## [Assigned task]
Once you have read the entries, please say how many lines hold the string "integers", giving the number only.

## [Excerpted data]
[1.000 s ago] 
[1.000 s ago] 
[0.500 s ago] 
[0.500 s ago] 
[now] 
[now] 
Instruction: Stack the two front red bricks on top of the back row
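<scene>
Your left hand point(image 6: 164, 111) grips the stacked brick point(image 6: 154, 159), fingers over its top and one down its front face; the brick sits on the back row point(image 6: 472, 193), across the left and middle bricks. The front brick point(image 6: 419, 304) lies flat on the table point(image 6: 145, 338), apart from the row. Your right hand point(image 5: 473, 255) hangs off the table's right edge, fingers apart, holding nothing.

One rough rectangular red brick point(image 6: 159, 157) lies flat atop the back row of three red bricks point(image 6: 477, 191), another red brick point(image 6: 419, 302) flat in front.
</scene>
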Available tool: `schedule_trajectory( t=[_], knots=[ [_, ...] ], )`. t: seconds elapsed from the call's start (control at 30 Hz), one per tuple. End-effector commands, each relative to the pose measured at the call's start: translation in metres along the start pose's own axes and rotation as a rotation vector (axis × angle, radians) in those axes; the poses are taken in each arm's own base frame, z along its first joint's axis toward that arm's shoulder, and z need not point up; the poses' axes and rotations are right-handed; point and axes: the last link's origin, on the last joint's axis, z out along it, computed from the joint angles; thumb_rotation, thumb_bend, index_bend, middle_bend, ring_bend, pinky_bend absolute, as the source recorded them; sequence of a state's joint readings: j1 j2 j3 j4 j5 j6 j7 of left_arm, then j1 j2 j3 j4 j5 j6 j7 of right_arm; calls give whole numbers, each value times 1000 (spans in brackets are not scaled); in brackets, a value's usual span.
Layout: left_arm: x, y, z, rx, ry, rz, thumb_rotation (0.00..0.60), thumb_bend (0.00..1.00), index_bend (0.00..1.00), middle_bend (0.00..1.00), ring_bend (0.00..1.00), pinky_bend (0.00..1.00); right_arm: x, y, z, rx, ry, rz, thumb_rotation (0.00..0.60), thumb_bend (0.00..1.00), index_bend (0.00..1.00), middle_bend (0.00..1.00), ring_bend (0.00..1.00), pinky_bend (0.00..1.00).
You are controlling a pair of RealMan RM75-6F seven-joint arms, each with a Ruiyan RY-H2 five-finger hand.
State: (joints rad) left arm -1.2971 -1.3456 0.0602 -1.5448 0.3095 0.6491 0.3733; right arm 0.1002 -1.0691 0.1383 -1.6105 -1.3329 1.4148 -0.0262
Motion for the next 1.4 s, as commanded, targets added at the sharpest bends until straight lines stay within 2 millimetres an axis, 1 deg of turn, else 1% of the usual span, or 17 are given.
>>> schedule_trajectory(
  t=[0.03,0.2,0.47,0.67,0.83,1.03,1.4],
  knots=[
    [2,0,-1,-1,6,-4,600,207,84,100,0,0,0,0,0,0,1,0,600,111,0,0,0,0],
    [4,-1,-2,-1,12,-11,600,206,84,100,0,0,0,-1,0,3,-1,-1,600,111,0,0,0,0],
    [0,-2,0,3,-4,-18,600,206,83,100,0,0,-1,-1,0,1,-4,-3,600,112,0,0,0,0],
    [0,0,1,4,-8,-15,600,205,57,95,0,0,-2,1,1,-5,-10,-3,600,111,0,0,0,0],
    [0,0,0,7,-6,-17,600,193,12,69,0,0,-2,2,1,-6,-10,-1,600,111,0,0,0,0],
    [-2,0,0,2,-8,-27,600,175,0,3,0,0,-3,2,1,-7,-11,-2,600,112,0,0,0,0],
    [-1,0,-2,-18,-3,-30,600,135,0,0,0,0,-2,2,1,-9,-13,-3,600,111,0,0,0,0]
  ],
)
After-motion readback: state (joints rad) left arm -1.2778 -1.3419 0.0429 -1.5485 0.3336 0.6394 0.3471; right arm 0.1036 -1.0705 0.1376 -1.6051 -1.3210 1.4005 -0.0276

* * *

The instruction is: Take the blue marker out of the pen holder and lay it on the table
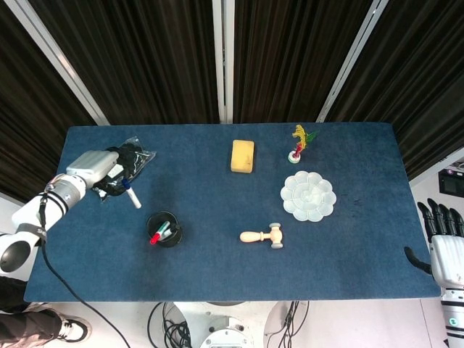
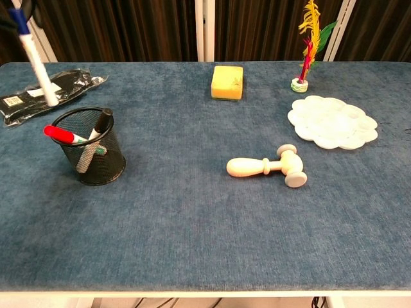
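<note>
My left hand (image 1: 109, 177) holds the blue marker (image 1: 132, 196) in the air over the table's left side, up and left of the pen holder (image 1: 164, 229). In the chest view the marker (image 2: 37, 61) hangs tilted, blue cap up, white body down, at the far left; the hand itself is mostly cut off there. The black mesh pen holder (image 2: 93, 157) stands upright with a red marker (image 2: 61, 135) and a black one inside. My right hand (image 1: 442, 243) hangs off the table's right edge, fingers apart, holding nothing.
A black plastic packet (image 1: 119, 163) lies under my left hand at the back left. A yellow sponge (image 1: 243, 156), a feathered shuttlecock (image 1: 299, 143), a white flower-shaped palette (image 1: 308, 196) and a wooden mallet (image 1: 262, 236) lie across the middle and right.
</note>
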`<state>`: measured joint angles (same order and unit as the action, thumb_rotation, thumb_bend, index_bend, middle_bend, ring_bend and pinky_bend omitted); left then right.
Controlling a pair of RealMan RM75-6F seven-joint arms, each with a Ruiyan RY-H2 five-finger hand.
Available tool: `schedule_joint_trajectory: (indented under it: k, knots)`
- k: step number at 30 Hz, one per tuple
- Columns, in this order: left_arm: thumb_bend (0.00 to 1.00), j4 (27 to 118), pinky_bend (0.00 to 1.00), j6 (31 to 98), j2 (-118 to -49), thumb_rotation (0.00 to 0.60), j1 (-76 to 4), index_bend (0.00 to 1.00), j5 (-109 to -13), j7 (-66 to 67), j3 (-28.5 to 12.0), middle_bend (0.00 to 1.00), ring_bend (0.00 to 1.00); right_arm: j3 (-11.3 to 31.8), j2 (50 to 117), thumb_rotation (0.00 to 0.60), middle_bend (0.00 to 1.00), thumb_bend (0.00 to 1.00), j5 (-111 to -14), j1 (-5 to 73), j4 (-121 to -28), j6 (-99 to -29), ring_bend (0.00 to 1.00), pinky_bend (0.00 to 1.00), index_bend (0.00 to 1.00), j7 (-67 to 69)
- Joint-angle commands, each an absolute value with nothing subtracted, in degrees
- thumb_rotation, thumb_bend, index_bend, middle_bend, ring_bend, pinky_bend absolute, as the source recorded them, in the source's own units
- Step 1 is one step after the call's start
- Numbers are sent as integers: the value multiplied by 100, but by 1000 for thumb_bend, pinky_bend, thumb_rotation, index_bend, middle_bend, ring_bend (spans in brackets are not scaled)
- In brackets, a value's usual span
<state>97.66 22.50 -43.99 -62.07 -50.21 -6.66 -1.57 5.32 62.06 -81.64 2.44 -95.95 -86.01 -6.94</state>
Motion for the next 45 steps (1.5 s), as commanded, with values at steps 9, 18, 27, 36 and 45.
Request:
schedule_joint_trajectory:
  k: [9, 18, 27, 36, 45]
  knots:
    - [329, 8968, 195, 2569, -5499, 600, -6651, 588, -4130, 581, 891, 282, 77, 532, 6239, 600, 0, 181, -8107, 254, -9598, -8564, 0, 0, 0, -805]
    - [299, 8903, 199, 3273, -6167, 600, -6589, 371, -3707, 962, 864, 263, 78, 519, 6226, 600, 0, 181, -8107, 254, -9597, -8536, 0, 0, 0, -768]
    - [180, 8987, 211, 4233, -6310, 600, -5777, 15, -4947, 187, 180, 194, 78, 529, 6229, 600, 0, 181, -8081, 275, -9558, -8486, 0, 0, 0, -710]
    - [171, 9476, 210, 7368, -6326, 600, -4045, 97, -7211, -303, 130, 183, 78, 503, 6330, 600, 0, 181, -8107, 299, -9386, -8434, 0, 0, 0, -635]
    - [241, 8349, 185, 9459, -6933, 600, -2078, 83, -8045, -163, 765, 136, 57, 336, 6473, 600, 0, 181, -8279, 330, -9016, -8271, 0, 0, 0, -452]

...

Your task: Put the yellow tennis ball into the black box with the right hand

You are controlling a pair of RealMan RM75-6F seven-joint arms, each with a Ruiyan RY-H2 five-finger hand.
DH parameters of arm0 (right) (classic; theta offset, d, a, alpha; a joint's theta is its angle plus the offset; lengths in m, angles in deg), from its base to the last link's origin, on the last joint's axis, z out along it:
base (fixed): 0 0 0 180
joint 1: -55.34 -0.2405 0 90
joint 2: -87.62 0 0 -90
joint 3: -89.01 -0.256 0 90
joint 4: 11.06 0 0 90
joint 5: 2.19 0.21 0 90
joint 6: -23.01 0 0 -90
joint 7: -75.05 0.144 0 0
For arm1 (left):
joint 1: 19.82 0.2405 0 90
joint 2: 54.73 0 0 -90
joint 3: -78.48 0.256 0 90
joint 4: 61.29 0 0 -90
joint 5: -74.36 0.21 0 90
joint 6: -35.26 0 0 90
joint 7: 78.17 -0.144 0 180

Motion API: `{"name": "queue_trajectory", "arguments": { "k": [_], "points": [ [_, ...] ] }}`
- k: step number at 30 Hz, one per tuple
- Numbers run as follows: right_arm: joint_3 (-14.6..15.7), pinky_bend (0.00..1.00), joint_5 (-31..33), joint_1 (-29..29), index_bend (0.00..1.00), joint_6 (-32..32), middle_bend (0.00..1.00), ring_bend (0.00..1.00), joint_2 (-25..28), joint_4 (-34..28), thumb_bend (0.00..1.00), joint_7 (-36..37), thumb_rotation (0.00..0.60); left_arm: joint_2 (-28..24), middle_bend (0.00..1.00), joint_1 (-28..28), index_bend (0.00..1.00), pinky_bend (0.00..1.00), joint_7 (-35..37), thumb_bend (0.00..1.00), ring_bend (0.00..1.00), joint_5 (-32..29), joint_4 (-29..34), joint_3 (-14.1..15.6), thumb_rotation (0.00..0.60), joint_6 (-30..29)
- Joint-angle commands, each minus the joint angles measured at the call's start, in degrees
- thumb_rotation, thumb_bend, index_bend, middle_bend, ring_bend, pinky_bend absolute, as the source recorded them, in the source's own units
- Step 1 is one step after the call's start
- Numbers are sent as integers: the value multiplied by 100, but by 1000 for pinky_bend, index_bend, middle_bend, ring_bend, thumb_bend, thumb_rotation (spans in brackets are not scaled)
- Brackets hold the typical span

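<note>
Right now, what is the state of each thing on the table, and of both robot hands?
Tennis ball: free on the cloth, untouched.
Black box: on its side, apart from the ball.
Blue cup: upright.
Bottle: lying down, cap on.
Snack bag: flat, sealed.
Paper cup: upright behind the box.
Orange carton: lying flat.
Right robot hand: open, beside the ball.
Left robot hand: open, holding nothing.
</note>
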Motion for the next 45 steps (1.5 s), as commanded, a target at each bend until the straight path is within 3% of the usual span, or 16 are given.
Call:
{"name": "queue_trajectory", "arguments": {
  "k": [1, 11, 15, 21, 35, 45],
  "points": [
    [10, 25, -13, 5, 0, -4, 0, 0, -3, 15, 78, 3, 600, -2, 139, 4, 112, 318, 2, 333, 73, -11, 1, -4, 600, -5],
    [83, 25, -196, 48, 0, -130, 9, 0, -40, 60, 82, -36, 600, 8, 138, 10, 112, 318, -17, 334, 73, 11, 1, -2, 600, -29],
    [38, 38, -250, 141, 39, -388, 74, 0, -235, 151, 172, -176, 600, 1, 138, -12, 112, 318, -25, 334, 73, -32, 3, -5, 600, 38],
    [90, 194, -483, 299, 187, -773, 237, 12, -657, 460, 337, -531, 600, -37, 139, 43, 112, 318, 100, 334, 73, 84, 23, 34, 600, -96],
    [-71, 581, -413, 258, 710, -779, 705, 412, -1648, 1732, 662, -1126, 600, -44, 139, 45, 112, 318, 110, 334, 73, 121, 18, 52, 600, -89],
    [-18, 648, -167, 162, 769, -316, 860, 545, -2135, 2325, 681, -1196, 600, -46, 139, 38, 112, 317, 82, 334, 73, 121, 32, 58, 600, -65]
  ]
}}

## [Exercise response]
2